December09, 2022

Abstract Volume: 1 Issue: 6 ISSN:

Why We Fall Ill 
Dr. Dilip Kr. Goswami


*Corresponding Author: Dr. Dilip Kr. Goswami* MD (Ayurveda), Ph.D.  Associate Professor, Agada Tantra and Vidhi Ayurveda (Toxicology and Forensic Medicine) Govt. Ayurvedic College, Guwahati, Assam, India.


 Received Date:  November 22, 2020.

 Publication Date: December 01, 2020.

Why We Fall Ill

It is a common question asked by a person either to himself or to others “WHY WE FALL ILL?” The question is not new. Charaka Samhita, the oldest book of medical science, mentions that before thousands of years a worldwide conference was held by some sages to discuss the question. Many sages gathered at the conference and took an active part in the discussion. Ultimately it was decided that the use of GRAMYA AHARA AND VIHARA is the sole cause of the diseases. 

GRAMYA AHARA indicates the foods that are taken in the families. These food contain a mixture of many ingredients among which some are wholesome, beneficial and homologous to the user. But the chance of choosing unwholesome, harmful and non-homologous food also cannot be denied as all the persons who select the food are neither educated nor aware of this aspect. Even sometimes, during the process of making a combination of the food ingredients, improper selection in respect of quality, quantity, etc. may occur.

The method of preparation may also affect the quality of the food. On the other hand by not following the rules of food intake (like washing of hands, face, etc. properly before taking food, taking all the foods and additives on the dining table, etc. ) also invite disease to the individual. These are the common mistakes committed by a person in society due to inadequate knowledge, consciousness, urgency, and insufficient facility. 

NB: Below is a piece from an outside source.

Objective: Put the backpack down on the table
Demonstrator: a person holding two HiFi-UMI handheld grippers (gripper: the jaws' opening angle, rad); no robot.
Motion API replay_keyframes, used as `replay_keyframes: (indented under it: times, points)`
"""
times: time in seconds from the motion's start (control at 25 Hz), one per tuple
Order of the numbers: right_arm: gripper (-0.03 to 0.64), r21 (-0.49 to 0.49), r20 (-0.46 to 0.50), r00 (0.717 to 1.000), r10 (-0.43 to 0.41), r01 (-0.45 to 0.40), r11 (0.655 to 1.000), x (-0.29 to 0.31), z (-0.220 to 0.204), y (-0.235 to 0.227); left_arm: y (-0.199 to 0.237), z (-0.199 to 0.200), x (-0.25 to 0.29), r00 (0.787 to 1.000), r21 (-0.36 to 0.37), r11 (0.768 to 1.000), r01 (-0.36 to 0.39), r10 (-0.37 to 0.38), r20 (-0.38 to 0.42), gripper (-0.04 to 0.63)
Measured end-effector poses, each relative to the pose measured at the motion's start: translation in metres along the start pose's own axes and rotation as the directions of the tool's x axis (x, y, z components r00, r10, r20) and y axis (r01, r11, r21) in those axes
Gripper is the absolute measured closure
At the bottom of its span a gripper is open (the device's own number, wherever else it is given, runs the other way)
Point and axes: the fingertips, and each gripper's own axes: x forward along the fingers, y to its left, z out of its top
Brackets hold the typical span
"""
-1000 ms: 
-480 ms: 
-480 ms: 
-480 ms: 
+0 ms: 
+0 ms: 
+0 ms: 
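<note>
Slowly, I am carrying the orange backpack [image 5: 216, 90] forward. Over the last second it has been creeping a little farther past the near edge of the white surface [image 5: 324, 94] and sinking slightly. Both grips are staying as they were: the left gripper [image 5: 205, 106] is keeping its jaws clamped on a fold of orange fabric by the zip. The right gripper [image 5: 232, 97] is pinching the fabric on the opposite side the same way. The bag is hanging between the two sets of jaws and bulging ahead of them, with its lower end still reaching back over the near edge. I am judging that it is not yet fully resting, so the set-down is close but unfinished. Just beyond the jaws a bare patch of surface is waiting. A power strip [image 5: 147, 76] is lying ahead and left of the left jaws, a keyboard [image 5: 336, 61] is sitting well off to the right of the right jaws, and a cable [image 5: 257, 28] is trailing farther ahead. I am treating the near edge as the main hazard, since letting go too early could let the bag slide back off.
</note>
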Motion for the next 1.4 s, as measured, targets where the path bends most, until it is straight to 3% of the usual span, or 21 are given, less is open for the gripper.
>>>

GRAMYA VIHARA means and indicates the behavior of individuals. The best examples are - going out from home at night without proper protective measures, moving in an unknown place, not maintaining proper cleanliness, not taking food at an appropriate time, not following the rules of good conduct, etc. These behaviors are also related to ignorance, insincerity and the surrounding environment. 

A summary of the discussion till now it can be said that an individual commits harmful activity and falls in disease due to his/her effort to survive in society. Considering the fact Susruta, the father of surgery, as the causes of exposure to GARABISHA (one type of poison prepared by mixing two or more poisonous or non-poisonous substances which are commonly used as homicidal poison) says PRAMADA and MOHA. The word PRAMADA  means negligence, inertia, sluggishness, inattentiveness, etc. and MOHA, in this context means distraction, delusion, error.  

The human body is the union of organs and systems. Each organ has its designated function. An individual, with the direction of the mind and soul, performs different activities by using the different organs like walking with the feet, holding or throwing something with the hands, talking with the mouth, seeing with the eyes, thinking with the mind, etc. Every organ has its capacity to work. After a certain amount of work, the organ concern feels fatigued and wants rest. If this expected rest will not be given the tiredness will make it diseased. This condition is named “ATIYOGA” (excessive use).

Similarly, if a part or an organ of the body will be kept unused for a long period it will lose its capacity to work, as a result, the part will be considered as diseased and treatment will be needed to make it efficient again to perform its activities. This condition of abstinence from work of an organ from its normal work is said as “AYOGA”. In the use of the organs, there should be regularity and limit. If, without paying attention to these two things any organ is used irregularly (sometimes in excess, sometimes no use ) then also there will be a diseased state. This irregular use, as per the Ayurvedic classics, is said as “MITHYAYOGA” (irregular, uncontrolled use).  

Now come to the background of the exposure to the etiology of the diseases. A person, until and unless suffers from the improper activity of the decision-making capacity, will never do wrong neither for himself nor for others. The decision-making capacity is dependent upon 3 factors - DHI (intelligence, understanding, intellect), DHRITI (patience), and SMRITI (memory). The phenomenon of making a wrong decision is named “PRAJNAPARADHA” by the Ayurvedic scholars and advised to avoid it to remain healthy. 


As the health tip, in one line can be said that “keep your decision making power strong and at any situation take a proper decision considering the benefit of self and the society. It will prevent the exposure to aetiology of the disease and health and longevity will be maintained”.